The Crowding Out Strategy to Eating Healthier

It may be more expedient politically to promote an increase in consumption of healthy items rather than a decrease in consumption of unhealthy items, but it may be far less effective.

The World Health Organization has estimated that more than a million deaths “worldwide are linked to low fruit and vegetable consumption.” What can be done about it? I explore this in my video Is it Better to Advise More Plants or Less Junk?

There’s always appealing to vanity. A daily smoothie can give you a golden glow as well as a rosy glow, both of which have been shown to “enhance healthy appearance” in Caucasian, Asian, and African skin tones, as you can see at 0:24 in my video.
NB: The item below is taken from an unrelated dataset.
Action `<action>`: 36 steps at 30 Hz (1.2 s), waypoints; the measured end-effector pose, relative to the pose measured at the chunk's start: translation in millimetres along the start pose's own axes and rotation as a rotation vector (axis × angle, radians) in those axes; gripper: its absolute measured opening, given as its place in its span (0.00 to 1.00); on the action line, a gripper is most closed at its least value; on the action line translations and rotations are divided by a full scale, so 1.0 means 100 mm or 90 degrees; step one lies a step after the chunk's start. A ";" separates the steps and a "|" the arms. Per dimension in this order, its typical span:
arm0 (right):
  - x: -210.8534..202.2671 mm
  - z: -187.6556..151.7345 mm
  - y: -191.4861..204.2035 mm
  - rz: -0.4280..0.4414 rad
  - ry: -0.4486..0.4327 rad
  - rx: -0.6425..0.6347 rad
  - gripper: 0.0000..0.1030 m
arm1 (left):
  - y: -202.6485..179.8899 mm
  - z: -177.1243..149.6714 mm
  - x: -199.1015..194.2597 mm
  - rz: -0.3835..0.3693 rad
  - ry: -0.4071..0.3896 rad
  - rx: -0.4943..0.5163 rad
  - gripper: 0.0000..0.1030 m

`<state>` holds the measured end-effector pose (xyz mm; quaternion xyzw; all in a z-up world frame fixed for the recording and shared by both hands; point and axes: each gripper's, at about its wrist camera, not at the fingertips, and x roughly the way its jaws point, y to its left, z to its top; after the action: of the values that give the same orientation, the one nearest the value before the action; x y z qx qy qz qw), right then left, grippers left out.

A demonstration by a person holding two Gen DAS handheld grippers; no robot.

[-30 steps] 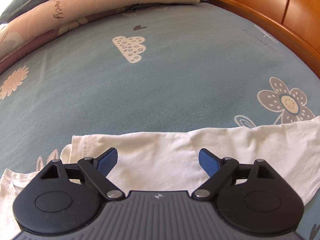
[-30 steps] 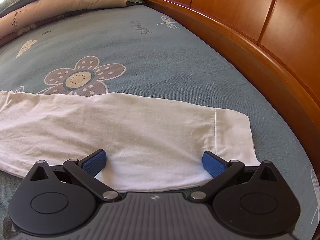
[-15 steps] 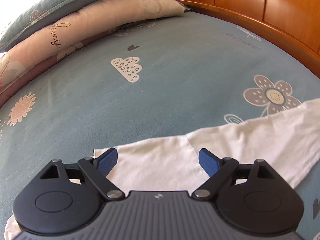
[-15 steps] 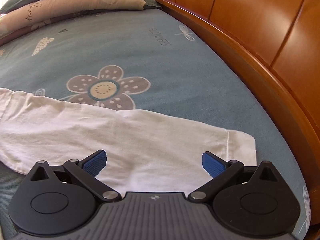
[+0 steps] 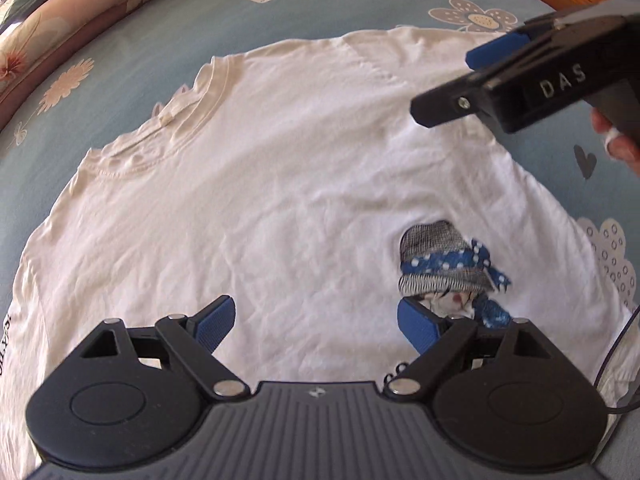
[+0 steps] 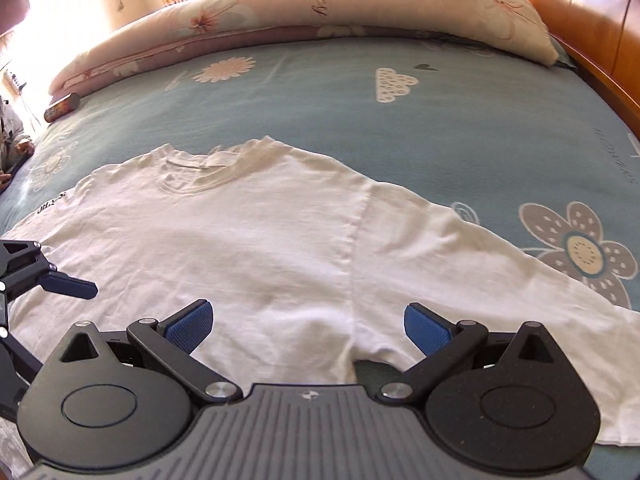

What about giving it away for free?

A free school fruit scheme was introduced in Norway for grades 1 through 10. Fruit consumption is so powerfully beneficial that if kids ate only an additional 2.5 grams of fruit a day, the program would pay for itself in terms of saving the country money. How much is 2.5 grams? The weight of half of a single grape. However, that cost-benefit analysis assumed this minuscule increased fruit consumption would be retained through life. It certainly seemed to work while the program was going on, with a large increase in pupils eating fruit, but what about a year after the free fruit program ended? The students were still eating more fruit. They were hooked! Three years later? Same thing. Three years after they had stopped getting free fruit, they were still eating about a third of a serving more, which, if sustained, is considerably more than necessary for the program to pay for itself.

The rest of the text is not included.